The body of street Arabs in Paris almost constitutes a caste. One might almost say: Not every one who wishes to belong to it can do so.
This word gamin was printed for the first time, and reached popular speech through the literary tongue, in 1834. It is in a little work entitled Claude Gueux that this word made its appearance. The horror was lively. The word passed into circulation.
The elements which constitute the consideration of the gamins for each other are very various. We have known and associated with one who was greatly respected and vastly admired because he had seen a man fall from the top of the tower of Notre-Dame; another, because he had succeeded in making his way into the rear courtyard where the statues of the dome of the Invalides had been temporarily deposited, and had "prigged" some lead from them; a third, because he had seen a diligence tip over; still another, because he "knew" a soldier who came near putting out the eye of a citizen.

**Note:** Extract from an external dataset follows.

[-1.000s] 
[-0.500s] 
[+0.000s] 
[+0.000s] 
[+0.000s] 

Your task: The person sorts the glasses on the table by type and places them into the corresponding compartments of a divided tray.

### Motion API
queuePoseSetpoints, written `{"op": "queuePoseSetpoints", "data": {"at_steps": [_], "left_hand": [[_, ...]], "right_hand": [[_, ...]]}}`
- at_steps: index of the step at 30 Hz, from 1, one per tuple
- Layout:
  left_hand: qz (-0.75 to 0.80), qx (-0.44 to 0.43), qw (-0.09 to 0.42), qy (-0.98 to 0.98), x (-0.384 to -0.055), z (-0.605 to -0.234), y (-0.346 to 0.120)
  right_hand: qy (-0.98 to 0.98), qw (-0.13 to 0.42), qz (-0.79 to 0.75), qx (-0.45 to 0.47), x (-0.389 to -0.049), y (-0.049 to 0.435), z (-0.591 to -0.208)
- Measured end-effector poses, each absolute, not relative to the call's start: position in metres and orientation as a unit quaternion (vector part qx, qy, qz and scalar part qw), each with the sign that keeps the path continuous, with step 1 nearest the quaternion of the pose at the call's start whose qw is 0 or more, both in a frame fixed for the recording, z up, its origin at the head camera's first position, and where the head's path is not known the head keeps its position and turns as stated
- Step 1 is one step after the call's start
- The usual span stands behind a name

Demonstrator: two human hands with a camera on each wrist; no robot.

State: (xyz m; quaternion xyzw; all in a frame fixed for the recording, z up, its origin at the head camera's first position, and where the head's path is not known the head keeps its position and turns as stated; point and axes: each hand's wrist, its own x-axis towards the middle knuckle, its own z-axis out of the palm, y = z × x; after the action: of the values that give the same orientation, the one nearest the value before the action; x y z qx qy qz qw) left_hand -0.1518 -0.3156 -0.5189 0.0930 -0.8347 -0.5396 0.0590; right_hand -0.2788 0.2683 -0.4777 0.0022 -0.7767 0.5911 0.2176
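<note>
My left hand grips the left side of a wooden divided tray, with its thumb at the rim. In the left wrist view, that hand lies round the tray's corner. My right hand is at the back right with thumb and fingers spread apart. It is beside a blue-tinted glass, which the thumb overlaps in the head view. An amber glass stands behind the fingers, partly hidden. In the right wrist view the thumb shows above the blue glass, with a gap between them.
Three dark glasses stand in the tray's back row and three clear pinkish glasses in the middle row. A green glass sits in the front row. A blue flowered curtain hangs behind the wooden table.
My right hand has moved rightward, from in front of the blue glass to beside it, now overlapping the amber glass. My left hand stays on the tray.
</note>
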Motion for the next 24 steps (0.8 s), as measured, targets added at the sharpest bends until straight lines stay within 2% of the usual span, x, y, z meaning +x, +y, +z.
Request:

This explains that famous exclamation of a Parisian gamin, a profound epiphonema, which the vulgar herd laughs at without comprehending,--Dieu de Dieu! What ill-luck I do have! to think that I have never yet seen anybody tumble from a fifth-story window! (I have pronounced I'ave and fifth pronounced fift'.)
Surely, this saying of a peasant is a fine one: "Father So-and-So, your wife has died of her malady; why did you not send for the doctor?" "What would you have, sir, we poor folks die of ourselves." But if the peasant's whole passivity lies in this saying, the whole of the free-thinking anarchy of the brat of the faubourgs is, assuredly, contained in this other saying. A man condemned to death is listening to his confessor in the tumbrel. The child of Paris exclaims: "He is talking to his black cap! Oh, the sneak!"
A certain audacity on matters of religion sets off the gamin. To be strong-minded is an important item.
To be present at executions constitutes a duty. He shows himself at the guillotine, and he laughs. He calls it by all............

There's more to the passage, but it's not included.